Optical Kerr effect for underlying the orientational and translational fluctuations of molecular interactions in non-polar CS2 vapor and liquid states

Abstract

A femtosecond optical Kerr gate is used for first time to experimentally study the temporal behavior of the molecular interactions of carbon disulfide (CS2) vapor in comparison to its liquid state. This Kerr effect is observed due to the optical birefringence induced in a CS2 sample. Results show that the Kerr relaxation time in the vapor state is faster than in the liquid state, with an overall exponential fit of 0.8 ps molecular relaxation time versus 1.7 ps, respectively. A faster relaxation decay time is observed for the first time in free CS2 molecules, this is attributed to fewer neighboring intermolecular interactions, which results in a lower local viscosity in the vapor compared to the liquid state.

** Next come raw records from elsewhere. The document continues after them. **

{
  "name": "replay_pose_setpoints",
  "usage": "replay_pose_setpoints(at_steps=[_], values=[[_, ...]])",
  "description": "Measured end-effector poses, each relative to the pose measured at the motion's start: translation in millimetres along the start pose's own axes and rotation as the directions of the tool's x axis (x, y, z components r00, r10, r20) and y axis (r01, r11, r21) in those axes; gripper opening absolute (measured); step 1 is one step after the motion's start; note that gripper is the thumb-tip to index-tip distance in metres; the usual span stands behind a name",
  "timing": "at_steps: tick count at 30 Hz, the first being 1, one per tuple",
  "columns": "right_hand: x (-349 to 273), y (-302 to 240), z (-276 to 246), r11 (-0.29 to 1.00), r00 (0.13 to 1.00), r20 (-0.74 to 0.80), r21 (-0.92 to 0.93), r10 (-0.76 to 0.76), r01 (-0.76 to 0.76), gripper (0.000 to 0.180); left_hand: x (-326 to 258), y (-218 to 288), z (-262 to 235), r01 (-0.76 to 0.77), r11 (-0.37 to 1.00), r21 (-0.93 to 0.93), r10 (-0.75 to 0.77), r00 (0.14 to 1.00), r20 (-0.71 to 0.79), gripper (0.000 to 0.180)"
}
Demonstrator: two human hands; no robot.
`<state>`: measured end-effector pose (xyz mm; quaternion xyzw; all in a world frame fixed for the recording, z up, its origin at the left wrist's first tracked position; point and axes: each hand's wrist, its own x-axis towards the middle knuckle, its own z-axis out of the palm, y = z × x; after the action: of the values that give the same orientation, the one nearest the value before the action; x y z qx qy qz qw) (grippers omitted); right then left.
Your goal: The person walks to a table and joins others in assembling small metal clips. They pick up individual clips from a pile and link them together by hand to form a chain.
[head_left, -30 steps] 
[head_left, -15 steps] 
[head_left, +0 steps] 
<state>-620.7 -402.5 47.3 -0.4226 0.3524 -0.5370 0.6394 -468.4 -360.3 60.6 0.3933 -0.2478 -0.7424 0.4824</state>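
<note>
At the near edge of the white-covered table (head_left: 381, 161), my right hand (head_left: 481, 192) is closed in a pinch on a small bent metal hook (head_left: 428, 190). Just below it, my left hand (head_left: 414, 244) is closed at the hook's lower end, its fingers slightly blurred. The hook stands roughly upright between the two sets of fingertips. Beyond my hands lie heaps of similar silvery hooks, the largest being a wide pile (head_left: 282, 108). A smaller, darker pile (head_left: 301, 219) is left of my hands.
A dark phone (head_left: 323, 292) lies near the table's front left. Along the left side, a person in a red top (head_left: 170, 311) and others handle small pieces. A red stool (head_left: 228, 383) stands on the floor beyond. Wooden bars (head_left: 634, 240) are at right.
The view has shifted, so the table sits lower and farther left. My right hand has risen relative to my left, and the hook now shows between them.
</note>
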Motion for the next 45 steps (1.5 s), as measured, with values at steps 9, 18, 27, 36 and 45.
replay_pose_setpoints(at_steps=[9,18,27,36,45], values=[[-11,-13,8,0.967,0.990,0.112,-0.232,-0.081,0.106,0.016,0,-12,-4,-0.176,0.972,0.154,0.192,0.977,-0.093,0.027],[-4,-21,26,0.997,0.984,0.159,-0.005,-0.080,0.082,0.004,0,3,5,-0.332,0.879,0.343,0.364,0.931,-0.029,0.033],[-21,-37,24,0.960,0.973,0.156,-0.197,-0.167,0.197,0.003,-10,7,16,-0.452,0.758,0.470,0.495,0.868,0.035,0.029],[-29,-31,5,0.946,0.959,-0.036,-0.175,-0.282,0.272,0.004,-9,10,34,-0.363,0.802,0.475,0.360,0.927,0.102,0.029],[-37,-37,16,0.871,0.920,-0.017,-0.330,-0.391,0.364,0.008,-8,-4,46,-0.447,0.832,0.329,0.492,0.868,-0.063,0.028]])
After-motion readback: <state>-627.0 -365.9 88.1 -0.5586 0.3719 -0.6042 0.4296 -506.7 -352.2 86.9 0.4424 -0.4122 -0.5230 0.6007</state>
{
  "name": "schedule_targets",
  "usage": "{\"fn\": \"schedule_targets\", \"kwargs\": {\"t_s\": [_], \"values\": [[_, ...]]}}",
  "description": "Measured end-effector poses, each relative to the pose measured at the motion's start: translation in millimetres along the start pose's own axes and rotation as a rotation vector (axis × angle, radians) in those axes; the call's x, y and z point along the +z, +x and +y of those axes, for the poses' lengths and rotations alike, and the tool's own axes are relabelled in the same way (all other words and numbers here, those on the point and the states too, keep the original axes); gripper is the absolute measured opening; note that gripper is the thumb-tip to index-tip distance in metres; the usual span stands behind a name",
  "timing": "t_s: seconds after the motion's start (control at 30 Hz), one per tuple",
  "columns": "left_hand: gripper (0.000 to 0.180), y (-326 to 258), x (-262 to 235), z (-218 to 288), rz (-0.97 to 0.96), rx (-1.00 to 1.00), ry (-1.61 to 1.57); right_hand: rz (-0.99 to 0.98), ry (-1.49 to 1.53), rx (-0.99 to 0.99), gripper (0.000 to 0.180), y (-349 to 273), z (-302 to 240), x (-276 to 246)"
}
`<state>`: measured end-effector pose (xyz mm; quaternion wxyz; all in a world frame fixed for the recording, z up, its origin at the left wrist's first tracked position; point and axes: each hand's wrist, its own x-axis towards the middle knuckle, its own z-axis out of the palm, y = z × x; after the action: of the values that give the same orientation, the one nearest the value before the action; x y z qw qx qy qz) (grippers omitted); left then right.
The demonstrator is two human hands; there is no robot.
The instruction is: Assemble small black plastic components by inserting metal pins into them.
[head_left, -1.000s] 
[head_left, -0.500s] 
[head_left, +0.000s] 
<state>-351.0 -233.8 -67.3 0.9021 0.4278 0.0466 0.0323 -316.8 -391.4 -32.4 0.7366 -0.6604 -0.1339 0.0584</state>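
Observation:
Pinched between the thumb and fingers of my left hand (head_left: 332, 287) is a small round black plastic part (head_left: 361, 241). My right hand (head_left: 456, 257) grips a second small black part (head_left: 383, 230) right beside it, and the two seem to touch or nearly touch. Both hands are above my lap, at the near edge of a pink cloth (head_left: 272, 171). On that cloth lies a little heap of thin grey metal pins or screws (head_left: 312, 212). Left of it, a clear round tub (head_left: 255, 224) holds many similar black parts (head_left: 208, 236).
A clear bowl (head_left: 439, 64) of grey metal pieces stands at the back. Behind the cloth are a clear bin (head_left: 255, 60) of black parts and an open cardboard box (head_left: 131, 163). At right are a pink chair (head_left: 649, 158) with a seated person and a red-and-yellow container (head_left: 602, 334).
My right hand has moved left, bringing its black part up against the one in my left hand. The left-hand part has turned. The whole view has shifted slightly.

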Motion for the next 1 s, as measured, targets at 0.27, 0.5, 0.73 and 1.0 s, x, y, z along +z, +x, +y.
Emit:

Fitting the temporal response of the Kerr vapor signal to individual components of n2 arising from the ultrafast and fast components yields two main decay times: τultrfast = 126 fs and τfast = 530 fs molecular relaxation times, one which agrees with the Debye equation for the air viscosity (associated to the free rotation in air) giving 126 fs and the other is approximately close to the translational diffusion equation producing 530 fs, respectively. In the liquid state, fitting yields three main components: τultrfast = 50 as, τfast = 500 fs, and τslow = 1.5 ps, overall, the tail fits the 1.7 ps molecular relaxation time.